Thanks, Tru, LaMa & Rebel

I have been waiting for G to go to golf to type in here. He is playing at another club & I was thinking of going with him, both for exercise & the company, but am glad I decided to stay home as I think I would have struggled to get through the day.
Yesterday morning first thing I got a message from D, our older son, asking me to take off any photos of him "like this" as it had really upset his GF, T. One was of him dressed in drag for a buck's party & the other of him with his cousin & her husband. The caption with the second photo said "A lovely catch up" & had 2 hearts. It was a photo I re-shared from 5 years ago. The message with the original photo included the name of D's GF at the time. Apparently, she has some weird idea that we are not accepting of her, that we wish he was still with the ex, who is younger & might provide us with more grandchildren, etc. We messaged backwards & forwards all day & I'm sure D still feels that somehow I have done the wrong thing, which really hurts me. I know that in a relationship your loyalties need to be with your partner, but I wish yesterday had not happened. Perhaps prejudice towards mothers-in-law is there whether you deserve it or not. I have tried not to push myself upon her as I sensed a reticence. I put it down to shyness. She has never really got to know us. I feel now that she most probably won't.

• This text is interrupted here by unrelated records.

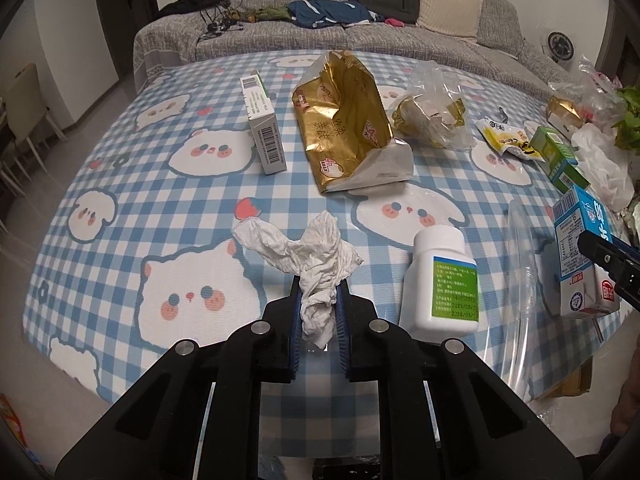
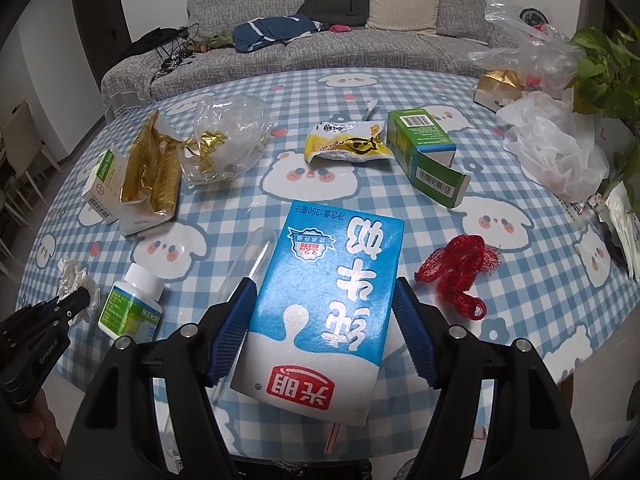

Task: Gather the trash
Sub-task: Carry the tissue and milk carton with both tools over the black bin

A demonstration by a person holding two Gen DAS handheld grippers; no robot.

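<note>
A crumpled white tissue (image 1: 304, 248) sticks up from between the blue pads of my left gripper (image 1: 320, 292), which is shut on it a little above the blue checked tablecloth (image 1: 160, 200). The right wrist view shows the same tissue (image 2: 72, 276) at the far left. My right gripper (image 2: 324, 292) holds a blue and white milk carton (image 2: 332, 280), with a pad pressed on each long side. In the left wrist view, that carton (image 1: 580, 248) appears at the right edge.
A white pill bottle (image 1: 440, 284) lies between the two grippers, beside a clear plastic tube (image 2: 248, 272). Farther back are a gold packet (image 1: 344, 120), a white box (image 1: 264, 128), a yellow wrapper (image 2: 348, 144) and a green box (image 2: 428, 152). Red netting (image 2: 456, 272) lies right.
</note>
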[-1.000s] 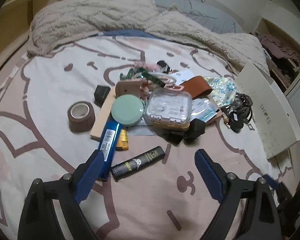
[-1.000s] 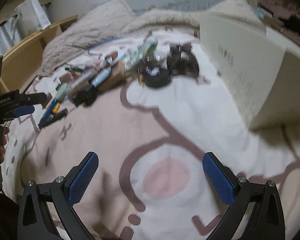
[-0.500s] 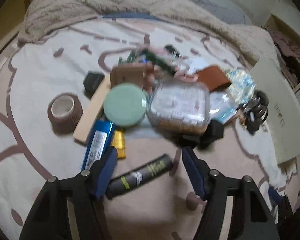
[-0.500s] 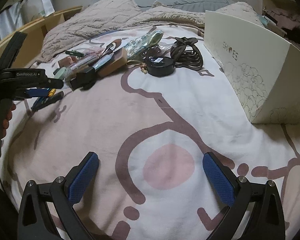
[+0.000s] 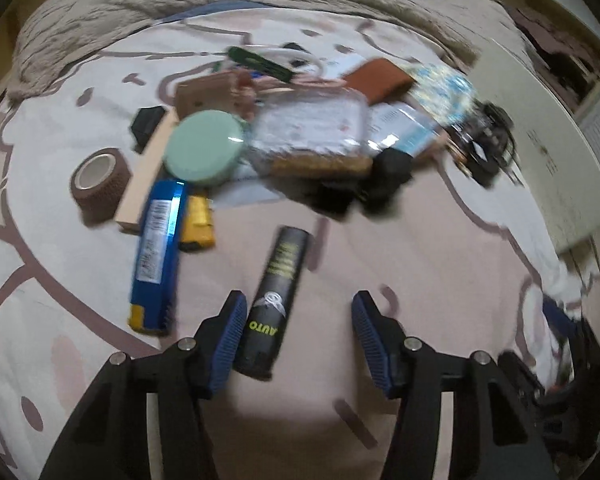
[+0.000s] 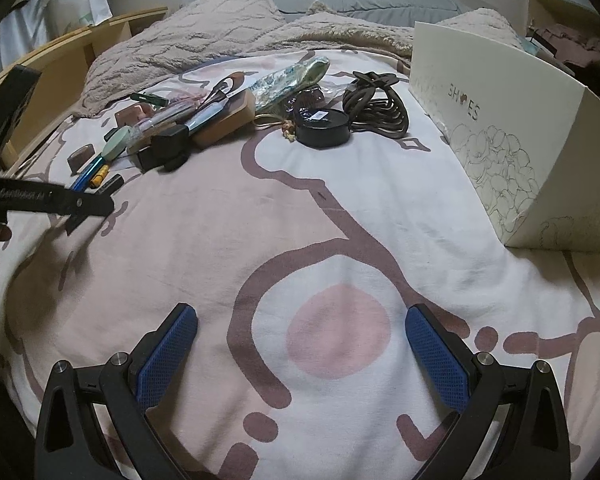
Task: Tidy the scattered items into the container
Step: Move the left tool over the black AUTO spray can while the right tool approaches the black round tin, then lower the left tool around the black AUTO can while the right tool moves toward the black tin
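Note:
A black tube marked AUTO [image 5: 277, 298] lies on the bedspread between the jaws of my open left gripper [image 5: 299, 334], its near end beside the left finger. Behind it lies a pile: a blue tube [image 5: 156, 252], a mint round lid [image 5: 205, 146], a clear plastic case [image 5: 312, 126], a brown tape roll [image 5: 96, 180]. The cream shoe box [image 6: 512, 120] stands at the right in the right wrist view. My right gripper [image 6: 302, 354] is open and empty over bare bedspread. The left gripper body [image 6: 40, 200] shows at the left of that view.
A black round puck [image 6: 322, 124] and a coiled black cable [image 6: 376, 100] lie near the box. A floral pouch [image 6: 292, 76] and a brown wallet [image 5: 380, 80] lie in the pile. A beige blanket [image 6: 204, 48] bunches at the back. A wooden shelf [image 6: 48, 76] runs along the left.
My left gripper has moved forward and down and turned, so the black tube now lies between its jaws. The right gripper has held nearly still.

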The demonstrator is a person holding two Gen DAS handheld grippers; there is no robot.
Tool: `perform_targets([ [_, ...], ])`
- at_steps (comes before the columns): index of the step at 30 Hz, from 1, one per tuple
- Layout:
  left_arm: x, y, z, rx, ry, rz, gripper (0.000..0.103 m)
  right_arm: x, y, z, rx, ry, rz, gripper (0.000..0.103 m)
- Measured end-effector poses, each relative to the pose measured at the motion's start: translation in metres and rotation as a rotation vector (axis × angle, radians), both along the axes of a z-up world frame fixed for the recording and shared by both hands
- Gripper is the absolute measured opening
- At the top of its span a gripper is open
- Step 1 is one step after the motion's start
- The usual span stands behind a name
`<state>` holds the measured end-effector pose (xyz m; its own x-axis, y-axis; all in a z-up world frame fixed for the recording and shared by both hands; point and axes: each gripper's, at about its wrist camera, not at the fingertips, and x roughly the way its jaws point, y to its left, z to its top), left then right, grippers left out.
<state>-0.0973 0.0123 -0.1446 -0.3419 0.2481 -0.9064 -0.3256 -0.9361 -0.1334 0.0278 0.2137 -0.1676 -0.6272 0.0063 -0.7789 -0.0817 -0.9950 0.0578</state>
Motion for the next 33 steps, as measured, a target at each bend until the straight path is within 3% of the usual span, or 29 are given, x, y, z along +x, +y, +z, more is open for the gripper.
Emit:
perform_targets([
  [7, 0.008, 0.011, 0.003, 0.006, -0.002, -0.054, 0.055, -0.003, 0.002, 0.008, -0.021, -0.011, -0.002, 0.103],
  [9, 0.005, 0.009, 0.003, 0.023, -0.009, -0.045, 0.055, -0.006, 0.007, 0.016, -0.053, 0.006, -0.006, 0.097],
  [11, 0.002, 0.006, 0.004, 0.042, -0.015, -0.031, 0.055, -0.015, 0.014, 0.025, -0.06, 0.025, -0.023, 0.072],
  [13, 0.0, 0.003, 0.004, 0.061, -0.025, -0.013, 0.055, -0.027, 0.022, 0.033, -0.081, 0.04, -0.037, 0.067],
  [17, -0.003, -0.001, 0.005, 0.085, -0.034, 0.012, 0.055, -0.056, 0.042, 0.046, -0.16, 0.071, -0.031, 0.037],
  [20, -0.006, -0.002, 0.006, 0.089, -0.029, 0.029, 0.055, -0.081, 0.051, 0.052, -0.153, 0.078, -0.05, 0.014],
  [23, -0.009, -0.003, 0.007, 0.089, -0.021, 0.043, 0.055, -0.106, 0.051, 0.052, -0.119, 0.073, -0.042, 0.008],
  [33, -0.016, -0.008, 0.007, 0.101, -0.02, 0.065, 0.055, -0.172, 0.05, 0.029, -0.067, -0.043, 0.009, 0.007],
])
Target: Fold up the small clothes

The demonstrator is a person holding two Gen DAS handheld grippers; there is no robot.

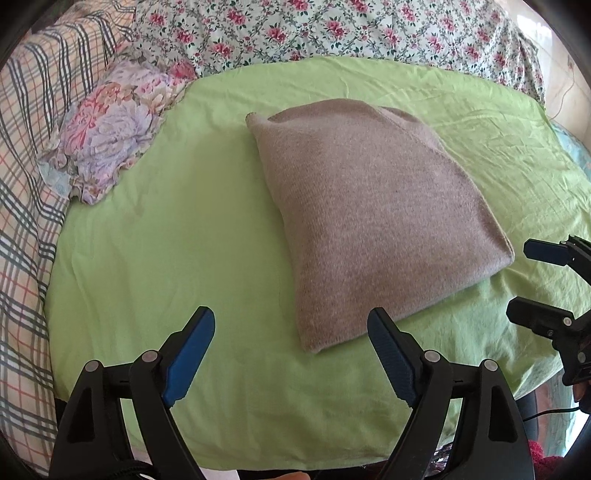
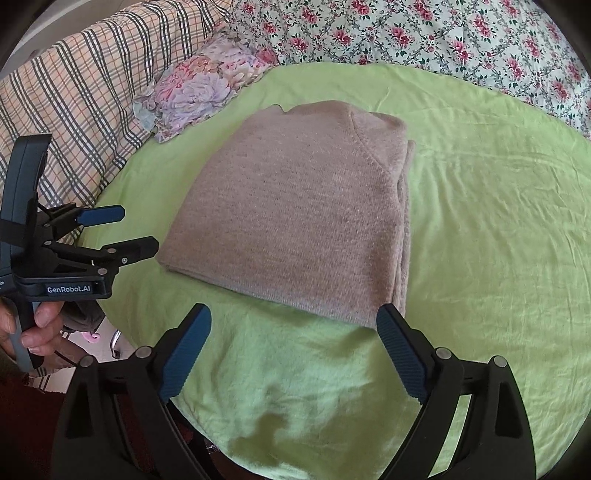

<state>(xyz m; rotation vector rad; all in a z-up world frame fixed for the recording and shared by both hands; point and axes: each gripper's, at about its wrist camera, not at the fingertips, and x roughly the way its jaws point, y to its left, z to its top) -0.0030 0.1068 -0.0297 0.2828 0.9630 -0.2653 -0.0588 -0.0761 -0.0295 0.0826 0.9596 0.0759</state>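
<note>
A beige knit sweater (image 1: 369, 214) lies folded into a flat rectangle on the green sheet (image 1: 166, 240); it also shows in the right wrist view (image 2: 295, 214), with its layered edges at the right side. My left gripper (image 1: 291, 332) is open and empty, just short of the sweater's near left corner. My right gripper (image 2: 293, 332) is open and empty, just short of the sweater's near edge. Each gripper also shows in the other's view: the right one (image 1: 532, 280) off the sweater's right corner, the left one (image 2: 129, 232) off its left corner.
A small flowered pillow (image 1: 107, 133) lies at the far left of the green sheet. A checked blanket (image 1: 26, 184) runs along the left and a flowered quilt (image 1: 332, 29) along the back. The bed's near edge is below the grippers.
</note>
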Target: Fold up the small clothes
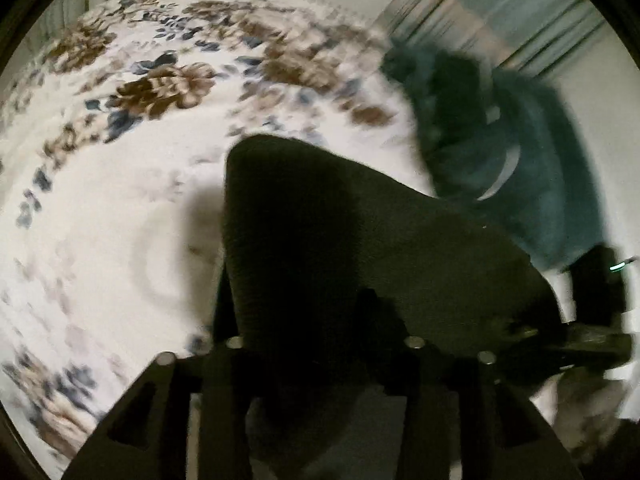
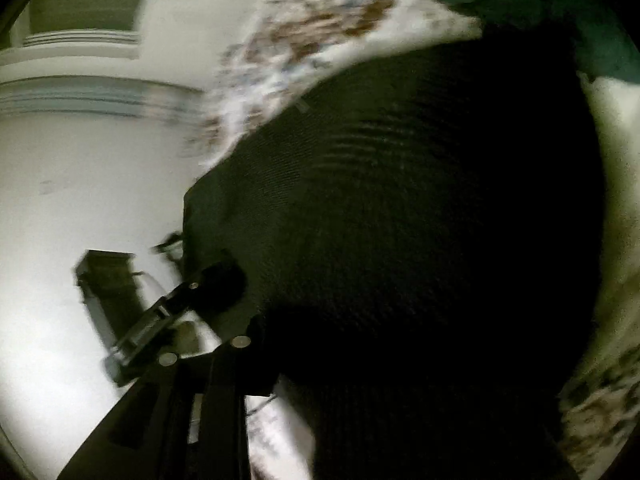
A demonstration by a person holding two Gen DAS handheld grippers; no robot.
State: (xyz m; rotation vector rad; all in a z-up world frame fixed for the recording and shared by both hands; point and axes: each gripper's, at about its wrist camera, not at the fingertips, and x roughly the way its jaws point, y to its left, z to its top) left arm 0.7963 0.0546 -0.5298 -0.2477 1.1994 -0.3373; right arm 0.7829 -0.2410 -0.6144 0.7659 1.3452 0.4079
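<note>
**Black cloth lifted over the flowered bed**

Nearest to me in the left wrist view, the left gripper [image 1: 320,360] is buried under a black cloth [image 1: 340,248] that drapes over both fingers. The jaws look closed on the cloth, though the fabric hides the tips. In the right wrist view the same cloth [image 2: 420,220] fills most of the frame, ribbed and dark, and covers the right gripper [image 2: 280,360]. Only one black finger [image 2: 224,392] shows at the lower left, so I cannot tell how those jaws stand. The left gripper [image 2: 180,304] appears there too, at the cloth's left edge, seemingly pinching a corner.

No writing or label can be read anywhere; both views are smeared by motion.

Below the cloth lies a white cover [image 1: 120,200] printed with brown and blue flowers. The cloth hangs above it, near its right side. Past the cloth, at the cover's far right edge, sits a dark green garment [image 1: 520,160] with a pale stripe. Most of the cover to the left lies bare.

Beyond the bed stand a pale wall [image 2: 80,160] and a striped curtain [image 1: 500,12] at the far right.
</note>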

I am not going to go on & on with this as I will just get upset again. She obviously has serious hangups. One thing it has done unfortunately is really altered how I feel about her. Where there were only positives, there is now a big negative. This morning she unfriended me on FB, which felt bad, but is probably for the best. I hate bloody drama!
It's all too insane for me to get my head around really.
I cried and cried yesterday until I don't think I could have cried anymore. I rang my sister last night & cried some more. I wanted to tell her about it before I rang on her birthday today.
Moving on.
I am going to do some outside work today & am going to attempt to add loads of dirt to our raised beds to surprise G. I need to do something very physical outside in the fresh air. I am also fasting as yesterday morning before I got D's message I had weighed myself & GAINED 2 kg in the last week. FAAAAARRRKKKKK!!!! That is so weird!
OK. Rant over for now. I need to get moving!